Directions for this task:
Every line in the entries that holds "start" should be identified and copied.
BEGIN Supplied information
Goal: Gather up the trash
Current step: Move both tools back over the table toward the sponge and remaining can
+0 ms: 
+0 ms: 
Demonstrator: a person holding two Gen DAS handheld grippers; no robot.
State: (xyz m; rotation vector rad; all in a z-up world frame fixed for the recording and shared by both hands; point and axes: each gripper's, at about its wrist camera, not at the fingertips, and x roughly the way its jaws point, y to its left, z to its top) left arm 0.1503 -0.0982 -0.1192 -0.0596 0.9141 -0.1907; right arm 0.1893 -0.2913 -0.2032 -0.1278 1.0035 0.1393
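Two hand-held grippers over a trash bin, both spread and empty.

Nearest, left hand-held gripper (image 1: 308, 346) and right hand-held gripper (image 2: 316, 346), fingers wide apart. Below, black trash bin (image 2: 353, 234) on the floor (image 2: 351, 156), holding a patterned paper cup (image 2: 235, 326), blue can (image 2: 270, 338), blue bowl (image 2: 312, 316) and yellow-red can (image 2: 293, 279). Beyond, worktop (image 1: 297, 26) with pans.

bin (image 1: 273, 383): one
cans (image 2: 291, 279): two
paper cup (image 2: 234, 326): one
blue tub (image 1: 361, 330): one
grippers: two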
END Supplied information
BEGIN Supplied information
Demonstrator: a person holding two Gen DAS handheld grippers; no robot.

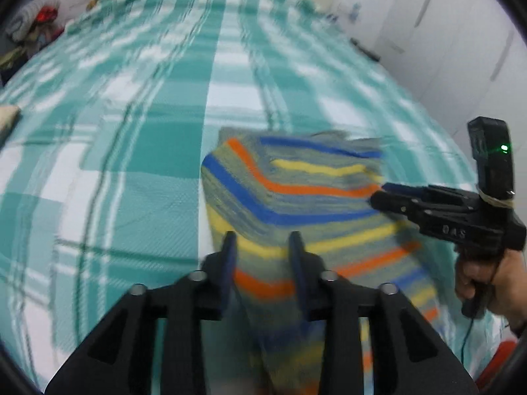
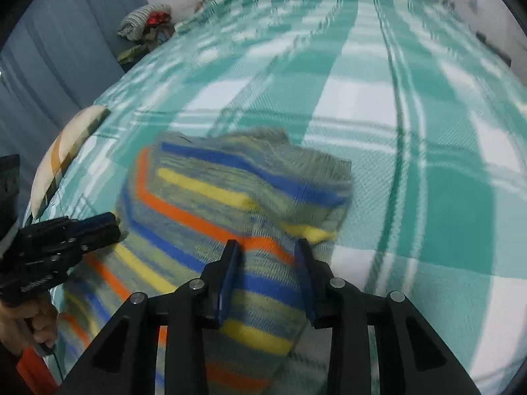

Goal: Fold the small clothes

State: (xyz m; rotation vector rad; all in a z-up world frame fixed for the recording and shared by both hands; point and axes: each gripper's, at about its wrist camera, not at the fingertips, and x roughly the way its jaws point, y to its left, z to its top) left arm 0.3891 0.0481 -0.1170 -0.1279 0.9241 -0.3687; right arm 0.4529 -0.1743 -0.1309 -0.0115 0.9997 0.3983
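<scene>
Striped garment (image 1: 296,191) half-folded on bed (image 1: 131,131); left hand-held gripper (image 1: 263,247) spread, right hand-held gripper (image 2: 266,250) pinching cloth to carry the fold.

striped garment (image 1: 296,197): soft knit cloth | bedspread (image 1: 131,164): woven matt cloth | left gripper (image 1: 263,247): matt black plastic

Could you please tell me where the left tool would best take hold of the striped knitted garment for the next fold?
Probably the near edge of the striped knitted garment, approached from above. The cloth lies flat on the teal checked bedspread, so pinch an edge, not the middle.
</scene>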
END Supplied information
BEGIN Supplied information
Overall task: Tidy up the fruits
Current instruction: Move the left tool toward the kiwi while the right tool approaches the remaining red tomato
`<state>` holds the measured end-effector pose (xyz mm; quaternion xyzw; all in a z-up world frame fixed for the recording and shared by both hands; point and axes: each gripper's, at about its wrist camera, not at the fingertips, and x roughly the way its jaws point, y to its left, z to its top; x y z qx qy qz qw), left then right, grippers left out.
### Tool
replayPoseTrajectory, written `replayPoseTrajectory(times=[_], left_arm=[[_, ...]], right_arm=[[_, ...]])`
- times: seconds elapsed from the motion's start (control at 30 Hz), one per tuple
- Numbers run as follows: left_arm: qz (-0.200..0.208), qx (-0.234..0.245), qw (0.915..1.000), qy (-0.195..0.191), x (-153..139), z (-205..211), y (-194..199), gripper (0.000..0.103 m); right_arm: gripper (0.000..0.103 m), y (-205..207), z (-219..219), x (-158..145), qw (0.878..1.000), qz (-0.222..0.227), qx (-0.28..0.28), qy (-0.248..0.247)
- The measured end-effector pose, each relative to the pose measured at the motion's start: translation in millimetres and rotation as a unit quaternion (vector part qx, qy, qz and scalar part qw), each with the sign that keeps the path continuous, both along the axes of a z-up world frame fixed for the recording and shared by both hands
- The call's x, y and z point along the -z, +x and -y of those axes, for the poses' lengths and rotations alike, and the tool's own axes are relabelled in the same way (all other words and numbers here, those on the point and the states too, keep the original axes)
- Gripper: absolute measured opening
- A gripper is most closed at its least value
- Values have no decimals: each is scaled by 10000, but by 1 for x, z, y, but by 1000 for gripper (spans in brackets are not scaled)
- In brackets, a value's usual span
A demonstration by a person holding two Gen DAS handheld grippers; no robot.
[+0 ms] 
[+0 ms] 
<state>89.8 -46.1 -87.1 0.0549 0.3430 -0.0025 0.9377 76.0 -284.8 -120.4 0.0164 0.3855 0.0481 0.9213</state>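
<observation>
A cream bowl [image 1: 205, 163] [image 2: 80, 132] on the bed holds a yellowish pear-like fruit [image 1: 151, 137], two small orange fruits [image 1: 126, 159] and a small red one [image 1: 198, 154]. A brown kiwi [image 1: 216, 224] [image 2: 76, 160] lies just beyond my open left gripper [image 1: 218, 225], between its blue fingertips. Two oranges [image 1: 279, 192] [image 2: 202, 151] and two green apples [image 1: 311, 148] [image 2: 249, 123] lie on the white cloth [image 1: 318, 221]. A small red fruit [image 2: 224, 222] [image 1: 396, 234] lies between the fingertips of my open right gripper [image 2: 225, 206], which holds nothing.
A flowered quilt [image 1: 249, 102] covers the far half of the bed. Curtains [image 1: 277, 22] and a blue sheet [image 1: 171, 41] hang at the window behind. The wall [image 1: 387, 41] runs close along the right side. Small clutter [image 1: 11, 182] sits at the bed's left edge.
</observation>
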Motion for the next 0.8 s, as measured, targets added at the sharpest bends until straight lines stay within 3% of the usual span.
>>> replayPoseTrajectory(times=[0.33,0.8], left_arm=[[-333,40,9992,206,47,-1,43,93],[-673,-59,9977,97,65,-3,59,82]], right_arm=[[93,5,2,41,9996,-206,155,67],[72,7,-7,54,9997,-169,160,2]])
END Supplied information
Result below:
- times: seconds elapsed from the motion's start (control at 30 Hz), one per tuple
- The measured end-effector pose, each relative to the pose measured at the motion's start: translation in millimetres and rotation as a unit quaternion (vector part qx, qy, qz and scalar part qw), each with the sign that keeps the path continuous, both along the axes of a z-up world frame fixed for the recording and shared by both hands

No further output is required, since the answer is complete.